Action item: Lines in the listing below that contain the string "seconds" are to be found and copied.

Material for the task:
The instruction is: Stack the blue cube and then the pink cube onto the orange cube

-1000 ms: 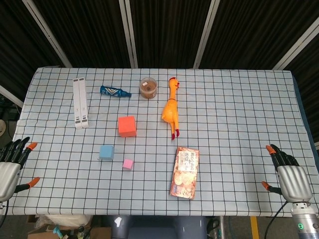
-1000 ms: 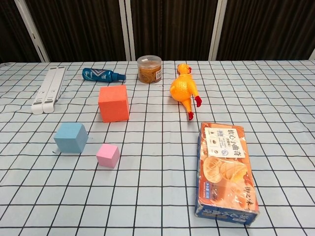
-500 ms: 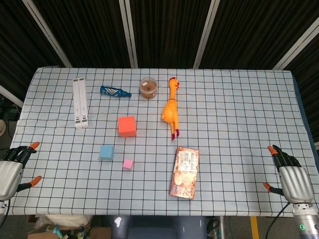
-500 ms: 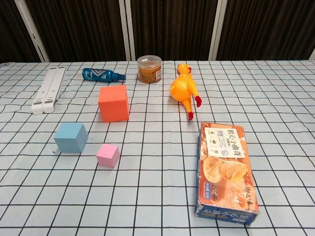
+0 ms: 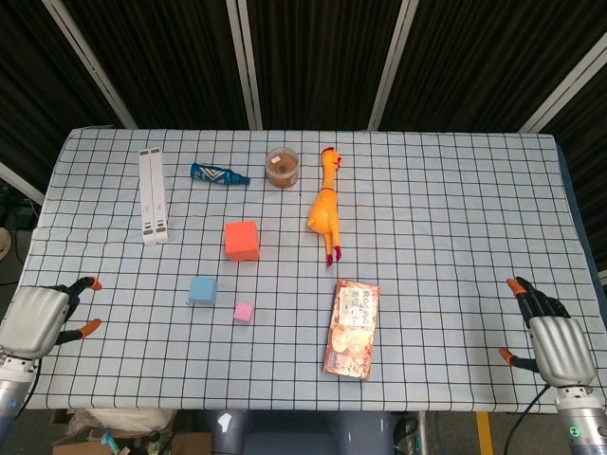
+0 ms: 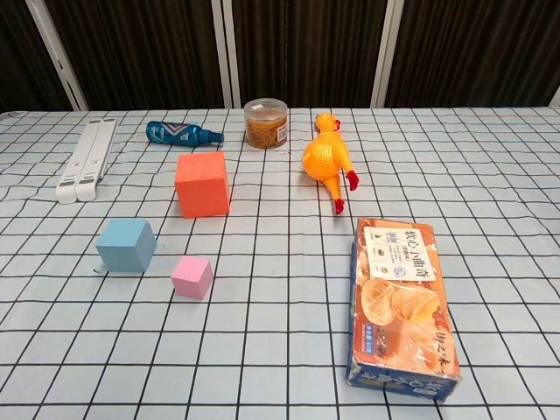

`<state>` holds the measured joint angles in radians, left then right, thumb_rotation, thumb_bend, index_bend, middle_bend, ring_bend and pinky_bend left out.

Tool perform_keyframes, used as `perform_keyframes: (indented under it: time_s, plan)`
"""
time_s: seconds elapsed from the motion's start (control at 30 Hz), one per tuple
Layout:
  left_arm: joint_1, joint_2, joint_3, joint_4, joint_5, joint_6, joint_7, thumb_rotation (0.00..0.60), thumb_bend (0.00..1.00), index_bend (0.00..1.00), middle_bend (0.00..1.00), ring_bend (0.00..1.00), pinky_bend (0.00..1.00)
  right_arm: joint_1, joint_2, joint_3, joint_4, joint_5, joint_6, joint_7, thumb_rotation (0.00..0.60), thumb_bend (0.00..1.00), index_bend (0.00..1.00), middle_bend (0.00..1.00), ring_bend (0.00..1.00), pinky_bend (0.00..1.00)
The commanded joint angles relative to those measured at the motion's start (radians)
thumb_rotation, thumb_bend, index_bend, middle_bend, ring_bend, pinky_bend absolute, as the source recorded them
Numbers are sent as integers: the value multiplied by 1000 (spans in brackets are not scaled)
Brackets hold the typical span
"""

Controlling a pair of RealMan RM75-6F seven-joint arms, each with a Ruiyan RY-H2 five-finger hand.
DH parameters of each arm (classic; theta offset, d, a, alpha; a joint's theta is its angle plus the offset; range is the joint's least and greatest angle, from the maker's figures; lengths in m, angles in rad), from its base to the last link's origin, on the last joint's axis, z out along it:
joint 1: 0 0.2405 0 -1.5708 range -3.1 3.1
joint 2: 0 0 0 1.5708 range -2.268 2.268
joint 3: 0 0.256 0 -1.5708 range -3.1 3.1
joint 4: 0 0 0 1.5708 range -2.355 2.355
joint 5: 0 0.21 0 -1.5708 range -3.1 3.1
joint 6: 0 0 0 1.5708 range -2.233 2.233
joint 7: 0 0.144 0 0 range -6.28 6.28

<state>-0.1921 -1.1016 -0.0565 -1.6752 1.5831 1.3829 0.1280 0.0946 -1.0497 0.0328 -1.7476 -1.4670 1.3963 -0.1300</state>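
On the worktop (image 5: 455, 190), spread with a checked cloth, nothing is stacked yet: the orange cube (image 5: 242, 240) sits left of centre, the blue cube (image 5: 202, 289) nearer the front and a little to its left, and the pink cube (image 5: 244, 312) just beside the blue one, to its right and nearer the front. All three rest apart from one another.

Both arms wait at the front corners. The left robot hand (image 5: 43, 318) hovers by the left edge, holding nothing, fingers apart and pointing inward toward the cubes. The right robot hand (image 5: 550, 336) is near the right edge, also empty with fingers spread; it is well apart from every cube.

The step in hand looks like the reach for the blue cube, and the left robot hand is the nearer one. A grip across two opposite side faces, coming from above, should keep the cube level so it can be set squarely on the orange top. The pink cube stands close by, so the fingers ought to come down without nudging it.

Around them: a biscuit box (image 5: 352, 328) lies to the right of the pink cube, a rubber chicken (image 5: 323, 206) beside the orange cube, a white folded stand (image 5: 153, 194) at far left, a blue bottle (image 5: 219, 174) lying on its side and a small round jar (image 5: 283, 167) behind. None blocks the path from the left.
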Motion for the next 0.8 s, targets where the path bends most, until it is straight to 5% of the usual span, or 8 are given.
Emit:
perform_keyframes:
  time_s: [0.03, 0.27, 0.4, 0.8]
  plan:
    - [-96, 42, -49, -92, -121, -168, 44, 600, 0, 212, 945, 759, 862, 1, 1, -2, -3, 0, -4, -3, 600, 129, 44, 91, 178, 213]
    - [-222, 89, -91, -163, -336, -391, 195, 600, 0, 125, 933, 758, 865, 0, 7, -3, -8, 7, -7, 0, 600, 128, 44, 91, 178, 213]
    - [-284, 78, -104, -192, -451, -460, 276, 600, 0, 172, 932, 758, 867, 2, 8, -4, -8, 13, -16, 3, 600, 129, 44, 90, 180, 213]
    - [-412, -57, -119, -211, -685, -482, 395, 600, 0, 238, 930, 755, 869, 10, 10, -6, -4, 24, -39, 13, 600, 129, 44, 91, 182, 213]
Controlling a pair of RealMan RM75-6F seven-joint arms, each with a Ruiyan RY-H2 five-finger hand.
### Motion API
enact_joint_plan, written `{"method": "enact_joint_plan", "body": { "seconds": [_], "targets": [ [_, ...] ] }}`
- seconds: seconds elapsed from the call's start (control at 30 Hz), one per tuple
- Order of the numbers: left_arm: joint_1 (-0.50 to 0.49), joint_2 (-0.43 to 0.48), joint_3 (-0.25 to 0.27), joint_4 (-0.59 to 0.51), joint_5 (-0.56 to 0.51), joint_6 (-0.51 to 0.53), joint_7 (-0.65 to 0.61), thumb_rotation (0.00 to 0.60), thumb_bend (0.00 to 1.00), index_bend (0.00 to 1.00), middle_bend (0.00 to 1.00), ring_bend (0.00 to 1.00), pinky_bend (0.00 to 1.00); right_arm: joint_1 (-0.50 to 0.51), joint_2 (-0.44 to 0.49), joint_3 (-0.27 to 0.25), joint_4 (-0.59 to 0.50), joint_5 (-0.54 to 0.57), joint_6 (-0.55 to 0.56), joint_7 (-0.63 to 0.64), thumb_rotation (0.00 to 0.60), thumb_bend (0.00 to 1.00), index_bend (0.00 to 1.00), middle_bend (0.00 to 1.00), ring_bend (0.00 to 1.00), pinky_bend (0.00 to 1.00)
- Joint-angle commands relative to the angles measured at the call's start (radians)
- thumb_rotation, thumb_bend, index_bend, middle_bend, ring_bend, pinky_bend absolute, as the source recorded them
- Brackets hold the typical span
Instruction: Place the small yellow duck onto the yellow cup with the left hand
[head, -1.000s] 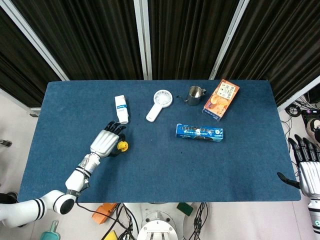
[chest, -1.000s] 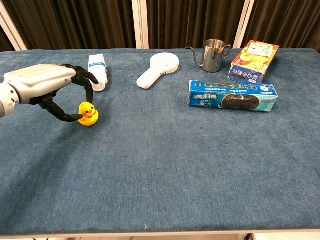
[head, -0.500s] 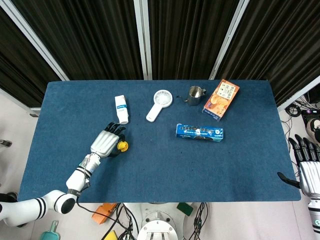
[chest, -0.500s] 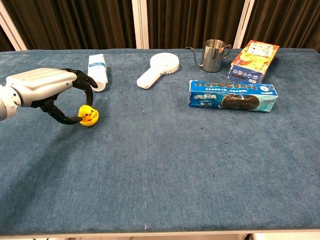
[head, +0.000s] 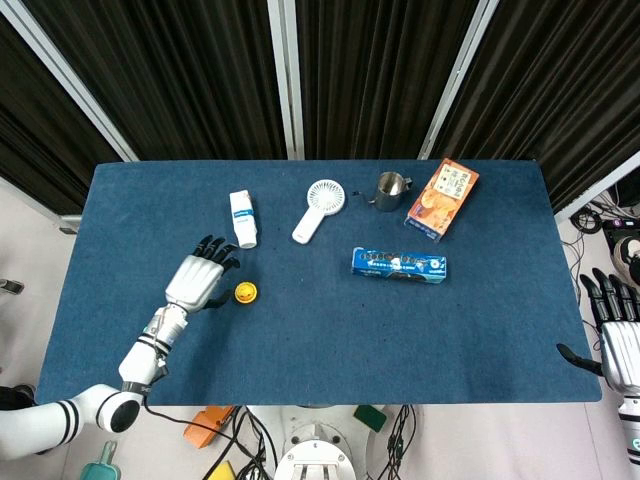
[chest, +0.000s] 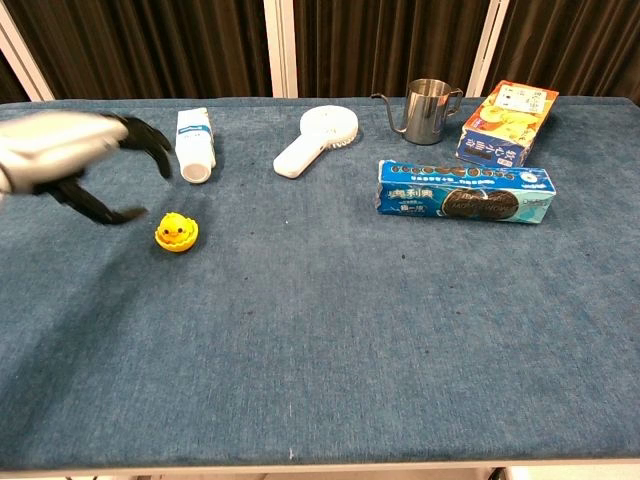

Solution to this exercise:
time_s: seconds elapsed from the motion's start (control at 30 Hz), one per tuple
enact_joint_plan, written `{"method": "enact_joint_plan", "body": { "seconds": [_], "targets": [ [_, ...] ] }}`
- seconds: seconds elapsed from the call's start (control at 30 Hz), one per tuple

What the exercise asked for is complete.